**Your instructions:** If the records below hold pictures, omit them, and print exactly the lines from the first line through the line containing "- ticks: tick", inclusive.

**Information supplied:**

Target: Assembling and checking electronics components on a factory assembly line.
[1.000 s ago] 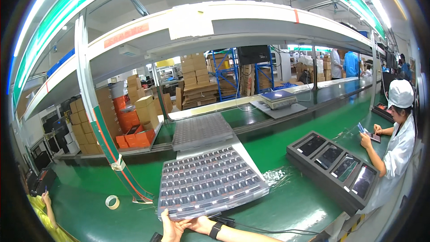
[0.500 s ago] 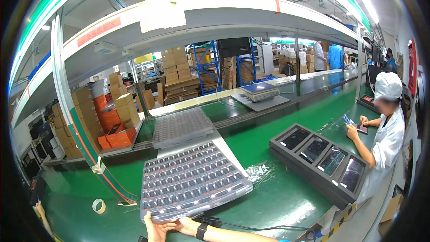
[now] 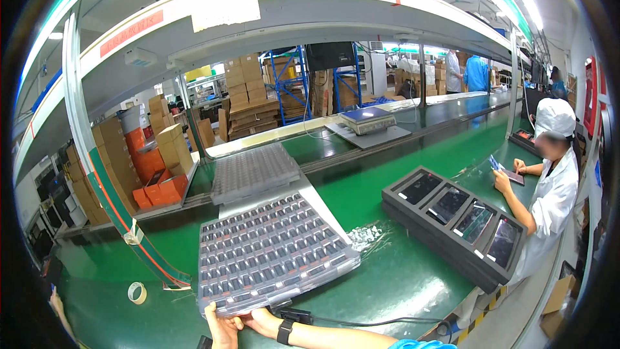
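Observation:
A clear plastic blister tray [image 3: 274, 252] with rows of small dark parts lies on the green bench at the centre. At its near edge, my left hand [image 3: 223, 328] is closed on the rim with the thumb up along the corner. My right hand [image 3: 261, 322], with a black band on its wrist, is beside it, fingers reaching under the same edge and partly hidden. Behind the filled tray lies a stack of similar trays [image 3: 255, 171] that look bare. A black device with a cable [image 3: 297, 315] lies just right of my right hand.
A black foam holder [image 3: 413, 210] with several dark-screened devices stands to the right. Beyond it a person in white coat and cap [image 3: 558, 181] holds a phone. A tape roll [image 3: 137, 293] lies left, near a metal post [image 3: 97, 161]. A scale [image 3: 368, 121] stands farther back.
The whole view has shifted slightly, so things appear a little farther left. Both hands stay at the tray's near edge. More of my right sleeve shows.

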Motion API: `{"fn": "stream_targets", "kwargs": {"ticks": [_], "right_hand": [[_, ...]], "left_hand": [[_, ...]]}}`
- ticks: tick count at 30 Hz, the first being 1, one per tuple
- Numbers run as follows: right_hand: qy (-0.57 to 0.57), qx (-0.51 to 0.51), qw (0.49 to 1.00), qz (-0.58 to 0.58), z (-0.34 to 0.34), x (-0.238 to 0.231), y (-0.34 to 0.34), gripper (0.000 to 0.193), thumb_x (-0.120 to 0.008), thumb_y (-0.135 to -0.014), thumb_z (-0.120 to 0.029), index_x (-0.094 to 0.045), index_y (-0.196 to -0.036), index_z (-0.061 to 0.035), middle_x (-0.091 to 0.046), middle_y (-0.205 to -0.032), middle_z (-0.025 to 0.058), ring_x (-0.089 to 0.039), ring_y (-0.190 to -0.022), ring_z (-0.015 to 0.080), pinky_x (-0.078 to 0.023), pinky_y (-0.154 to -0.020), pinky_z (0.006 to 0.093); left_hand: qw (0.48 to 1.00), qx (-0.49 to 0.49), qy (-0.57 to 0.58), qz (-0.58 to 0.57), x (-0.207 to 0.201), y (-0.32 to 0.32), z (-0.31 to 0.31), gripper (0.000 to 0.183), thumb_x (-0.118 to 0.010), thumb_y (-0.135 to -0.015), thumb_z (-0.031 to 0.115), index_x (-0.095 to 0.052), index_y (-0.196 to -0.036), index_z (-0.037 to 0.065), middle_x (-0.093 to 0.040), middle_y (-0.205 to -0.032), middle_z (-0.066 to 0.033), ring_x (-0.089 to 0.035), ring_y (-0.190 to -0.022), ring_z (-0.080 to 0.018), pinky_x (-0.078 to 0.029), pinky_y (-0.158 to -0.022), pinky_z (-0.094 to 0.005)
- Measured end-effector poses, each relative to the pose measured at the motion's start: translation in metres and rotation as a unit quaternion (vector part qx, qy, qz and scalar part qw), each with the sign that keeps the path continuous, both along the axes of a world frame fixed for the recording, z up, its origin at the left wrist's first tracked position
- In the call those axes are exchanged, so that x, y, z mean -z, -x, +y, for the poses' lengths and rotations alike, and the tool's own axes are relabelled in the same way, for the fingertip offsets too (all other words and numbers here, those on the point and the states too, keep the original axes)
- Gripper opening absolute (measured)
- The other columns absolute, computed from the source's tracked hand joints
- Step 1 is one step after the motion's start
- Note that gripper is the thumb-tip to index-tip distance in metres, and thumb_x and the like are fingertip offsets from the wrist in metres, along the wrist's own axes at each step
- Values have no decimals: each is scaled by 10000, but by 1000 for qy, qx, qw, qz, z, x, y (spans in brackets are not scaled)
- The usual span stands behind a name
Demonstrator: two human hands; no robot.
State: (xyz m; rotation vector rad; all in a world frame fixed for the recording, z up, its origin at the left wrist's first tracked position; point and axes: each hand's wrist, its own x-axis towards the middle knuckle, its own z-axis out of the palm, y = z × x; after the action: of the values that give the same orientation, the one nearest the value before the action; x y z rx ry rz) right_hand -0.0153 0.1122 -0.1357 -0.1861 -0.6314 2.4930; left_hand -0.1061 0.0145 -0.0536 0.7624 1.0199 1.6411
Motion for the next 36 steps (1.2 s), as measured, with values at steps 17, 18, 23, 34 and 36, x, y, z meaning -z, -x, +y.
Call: {"fn": "stream_targets", "kwargs": {"ticks": [17,18,23,34,36], "right_hand": [[108,184,977,0,-4,-26,-25,174,-521,-1049,-187,-605,-1184,-115,-643,-1172,22,-623,-1042,159,-553,-902,333],[115,197,974,-8,-7,-27,-24,172,-524,-1048,-188,-606,-1181,-118,-645,-1169,19,-623,-1040,158,-554,-896,331],[125,155,980,22,3,-19,-25,189,-575,-1017,-157,-614,-1193,-102,-651,-1149,38,-621,-1031,175,-554,-913,357],[312,41,947,59,3,-52,-43,257,-483,-1056,-200,-567,-1239,-41,-594,-1249,130,-578,-1124,272,-508,-1028,475],[314,19,946,77,6,-47,-46,259,-483,-1055,-198,-563,-1244,-40,-591,-1257,135,-578,-1132,276,-510,-1026,476]], "left_hand": [[995,-76,13,-71,-9,-15,0,457,-549,-931,503,-597,-1148,104,-704,-942,-42,-551,-539,-158,-407,-467,-276],[994,-70,13,-78,-9,-13,-1,434,-553,-939,494,-593,-1133,108,-699,-937,-38,-571,-558,-164,-426,-478,-284],[994,-92,3,-60,-14,-13,-1,411,-540,-940,473,-600,-1118,108,-688,-934,-25,-539,-547,-149,-399,-475,-281],[993,-104,16,-63,-20,-19,-6,407,-524,-938,485,-592,-1081,110,-678,-915,-22,-509,-510,-159,-384,-476,-285],[995,-81,7,-56,-19,-18,-7,402,-523,-939,479,-592,-1080,109,-679,-915,-25,-516,-520,-161,-384,-478,-285]]}}
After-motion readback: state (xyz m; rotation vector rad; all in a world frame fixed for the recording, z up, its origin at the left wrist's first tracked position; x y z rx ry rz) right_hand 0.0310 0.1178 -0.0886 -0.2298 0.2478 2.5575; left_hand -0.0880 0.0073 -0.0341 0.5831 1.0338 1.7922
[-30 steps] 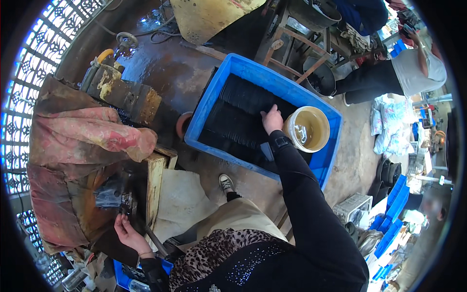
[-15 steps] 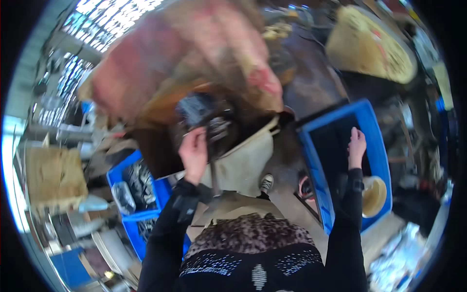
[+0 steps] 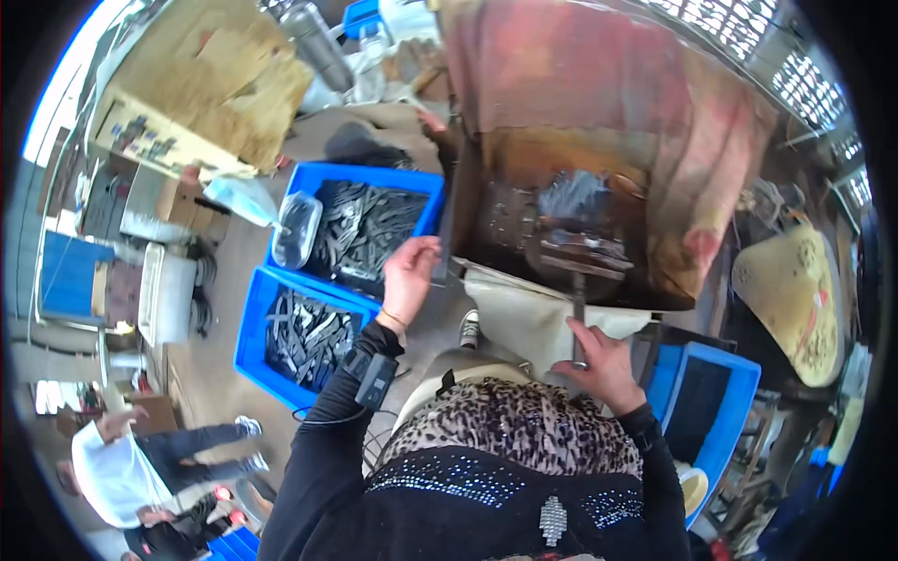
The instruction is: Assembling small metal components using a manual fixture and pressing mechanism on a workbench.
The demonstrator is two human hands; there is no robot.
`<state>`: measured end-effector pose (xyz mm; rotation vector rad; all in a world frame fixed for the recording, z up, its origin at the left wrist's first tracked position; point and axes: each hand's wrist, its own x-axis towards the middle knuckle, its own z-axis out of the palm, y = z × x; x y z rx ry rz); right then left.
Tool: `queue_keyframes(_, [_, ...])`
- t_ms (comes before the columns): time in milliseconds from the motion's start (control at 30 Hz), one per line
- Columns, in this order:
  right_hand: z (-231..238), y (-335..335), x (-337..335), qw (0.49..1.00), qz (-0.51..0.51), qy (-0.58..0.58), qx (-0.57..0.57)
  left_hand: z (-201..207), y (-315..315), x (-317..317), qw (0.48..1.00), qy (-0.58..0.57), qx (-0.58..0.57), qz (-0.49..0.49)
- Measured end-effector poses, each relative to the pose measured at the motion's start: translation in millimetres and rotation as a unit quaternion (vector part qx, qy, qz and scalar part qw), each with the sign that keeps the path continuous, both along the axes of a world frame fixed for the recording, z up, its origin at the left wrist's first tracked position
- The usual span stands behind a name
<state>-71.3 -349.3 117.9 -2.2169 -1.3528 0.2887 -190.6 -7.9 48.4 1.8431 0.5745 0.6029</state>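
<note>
My left hand (image 3: 409,280) hovers beside the right edge of a blue bin (image 3: 432,201) heaped with dark flat metal strips (image 3: 365,224). Its fingertips are drawn together; whatever they pinch is too small to make out. My right hand (image 3: 603,365) is at a metal handle (image 3: 579,304) that sticks out toward me from a machine. Its thumb and fingers are apart, on either side of the handle's near end. Behind the handle, a wet metal fixture (image 3: 585,257) sits inside a brown, open-fronted housing under a stained pinkish cloth (image 3: 580,75).
A second blue bin (image 3: 248,341) of metal strips stands nearer on the left, with a clear plastic box (image 3: 296,229) above it. At right stands another blue bin (image 3: 734,393) beside a yellowish board (image 3: 795,299). A person (image 3: 122,467) is at the far lower left.
My view has swung left. My right hand has left the right-hand blue bin and come to the metal handle. My left hand has moved from the machine's front to beside the left bin.
</note>
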Motion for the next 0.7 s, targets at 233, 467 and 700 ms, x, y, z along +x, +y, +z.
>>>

**Exercise answer:**
Target: Assembling and checking electronics components on a factory assembly line.
[1.000 s ago] 
[0.500 s ago] 
[now] 
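Observation:
A clear plastic blister tray [image 3: 274, 252] with rows of small dark parts lies on the green bench at the centre. At its near edge, my left hand [image 3: 223, 328] is closed on the rim with the thumb up along the corner. My right hand [image 3: 261, 322], with a black band on its wrist, is beside it, fingers reaching under the same edge and partly hidden. Behind the filled tray lies a stack of similar trays [image 3: 255, 171] that look bare. A black device with a cable [image 3: 297, 315] lies just right of my right hand.
A black foam holder [image 3: 413, 210] with several dark-screened devices stands to the right. Beyond it a person in white coat and cap [image 3: 558, 181] holds a phone. A tape roll [image 3: 137, 293] lies left, near a metal post [image 3: 97, 161]. A scale [image 3: 368, 121] stands farther back.
The whole view has shifted slightly, so things appear a little farther left. Both hands stay at the tray's near edge. More of my right sleeve shows.
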
Motion API: `{"fn": "stream_targets", "kwargs": {"ticks": [_], "right_hand": [[_, ...]], "left_hand": [[_, ...]]}}`
- ticks: tick count at 30 Hz, the first being 1, one per tuple

There is nothing further to add to the answer.